Mais il faut tout d’abord préciser que les consultations psychiatriques dans l’établissement sont notées par les praticiens, en cochant sur un listing informatique les patients reçus chaque jour. J’avais donc suivi la consigne et coché scrupuleusement les consultations quotidiennes, une douzaine en moyenne. Ces actes de consultation sont ensuite transmis à la CPAM, qui rémunère directement les praticiens libéraux et, pour ce qui me concernait, la clinique psychiatrique, charge à elle de me verser ensuite le salaire conséquent convenu…
Soucieux de l’équilibre financier de l’établissement, comme on dit pudiquement dans la presse économique, notre directeur m’expliqua donc qu’il serait précieux que je révise quelque peu la manière dont j’avais coché les listes de consultations, afin que je valide avoir bien reçu quotidiennement les vingt à trente malades qui m’avaient été confiés… comme le faisaient chaque jour mes trois confrères, dont le singulier talent leur permettait une vingtaine de consultations psychiatriques chaque matinée d’environ quatre heures, soit cinq patients par heure… Charlie Chaplin n’apparaît plus qu’en petit joueur dans Les temps modernes !
Le malheureux directeur m’expliqua d’ailleurs, avec tact et finesse, que cette correction sur le listing était indispensable pour qu’il puisse précisément me dispenser mon salaire.
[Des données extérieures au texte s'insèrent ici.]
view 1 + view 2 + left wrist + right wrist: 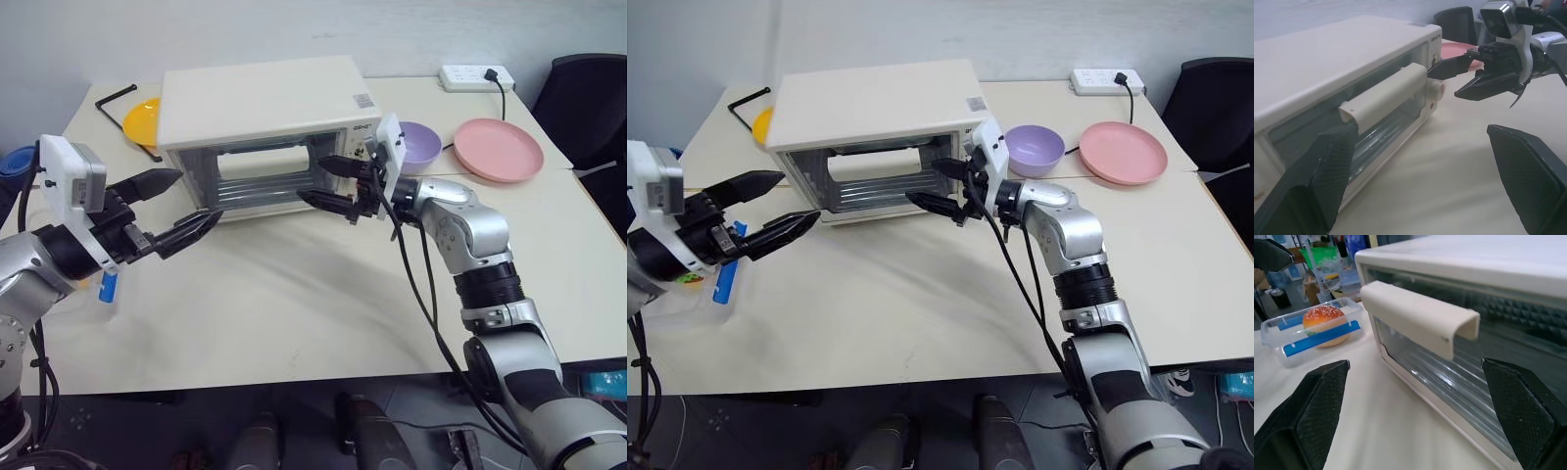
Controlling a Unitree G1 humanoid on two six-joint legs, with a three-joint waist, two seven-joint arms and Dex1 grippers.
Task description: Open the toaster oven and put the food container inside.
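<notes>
Toaster oven (265,117), cream, toward table's far edge w/ glass door shut; both grippers w/ fingers spread wide, holding nothing: right gripper (328,181) at the door's right end, left gripper (171,211) off the front left corner. Door step judged best done w/ right fingers closing squarely around the handle bar (1418,316), then pulling down. Food container (1312,330), burger inside, sits nr table's left edge; cream tabletop (294,304), pale wall behind, pink plate (498,149) and purple bowl (1034,149) at far right.

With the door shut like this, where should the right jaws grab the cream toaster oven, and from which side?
Take the cream bar handle along the top edge of the glass door of the cream-white boxy toaster oven. It stands proud of the glass, leaving room behind. Come straight from the front, where the open right gripper already faces it, one finger above and one below.
</notes>
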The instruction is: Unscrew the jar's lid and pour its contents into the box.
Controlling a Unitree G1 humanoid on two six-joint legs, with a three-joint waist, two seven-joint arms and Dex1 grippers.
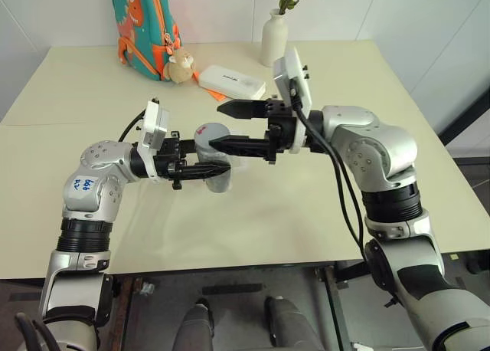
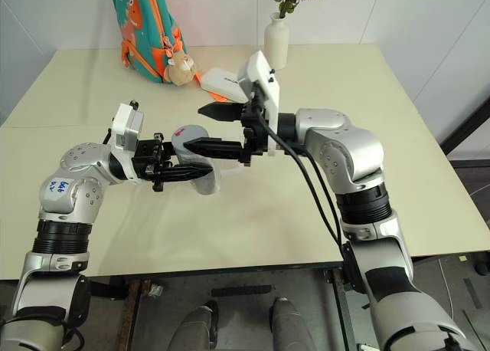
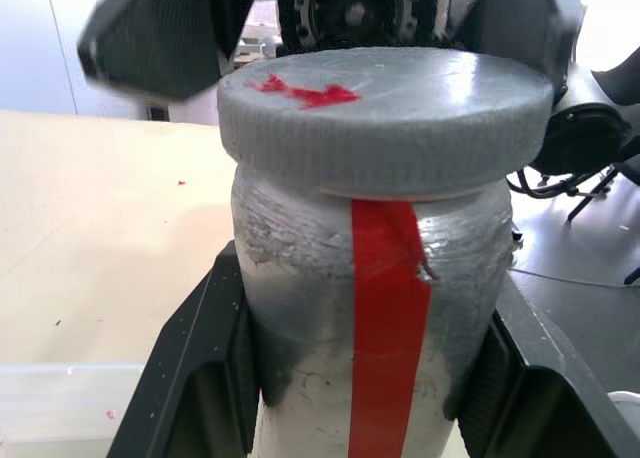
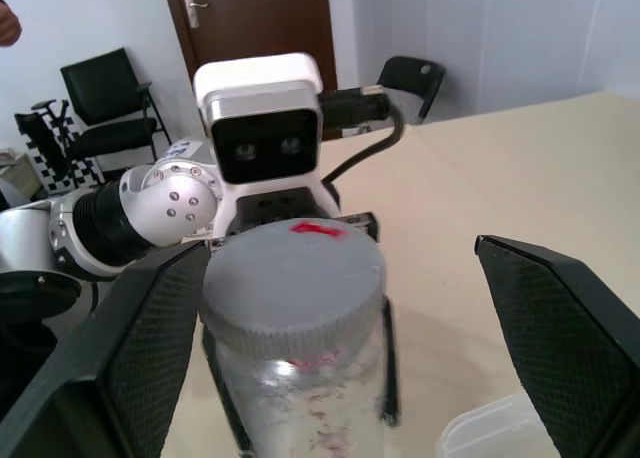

Me refusant à entrevoir dans ses propos une éventuelle ébauche de chantage, je lui fis part de mon incompétence comptable, faisant tout ce qui était en mon pouvoir pour le rassurer et lui confirmer mon souhait de m’en tenir au contrat d’embauche, que nous avions cosigné dès mon arrivée dans l’établissement.
Comme il insistait quelque peu et semblait contrarié, je lui confiais alors le contentement que j’aurais à le satisfaire, compte tenu de la sympathie qu’il m’inspirait, mais que je me heurtais à un dilemme quasi-schizophrénique. En effet, si je cochais la liste de tous les patients de mon intérim comme étant reçus en consultation chaque jour, je volerais à la CPAM les honoraires d’une douzaine de consultations psychiatriques non effectuées, affirmant réaliser quotidiennement le double des actes réellement pratiqués. Cela correspondrait à environ 600 € par jour, ce qui, au terme du mois d’intérim, reviendrait à dérober quelques 12 000 € à la Sécurité sociale. Je lui rappelais également, ce qu’il savait mieux que moi, qu’une telle somme était le fruit des cotisations sociales de salariés, dont le pouvoir d’achat est plutôt en berne ces derniers temps. Qui plus est, cette somme dérobée aux salariés souvent épuisés par des tâches éreintantes irait contenter les actionnaires du groupe Korian, dont l’humanisme est justement célébré depuis quelque temps à la télévision [1].
Notre gentil directeur n’ajouta rien à mes propos, mais je le sentis pris au dépourvu, dépité et sans doute peu enclin désormais à faire appel à mes bons services, puisqu’il me percevait sans doute comme une sorte de redresseur de torts, sans prendre conscience que de telles expériences m’offusquaient et finiraient par m’entraîner sur la piste d’un Charlie Bauer, Le Redresseur de clous [2]

par Didier Plagnol, Pratiques N°106, novembre 2024


[1« Pièces à conviction » en 2017, « Envoyé spécial » en 2018, « Cash investigation » en 2022...

[2Charlie Bauer, Le Redresseur de clous, 2010. éd. Le Cherche Midi.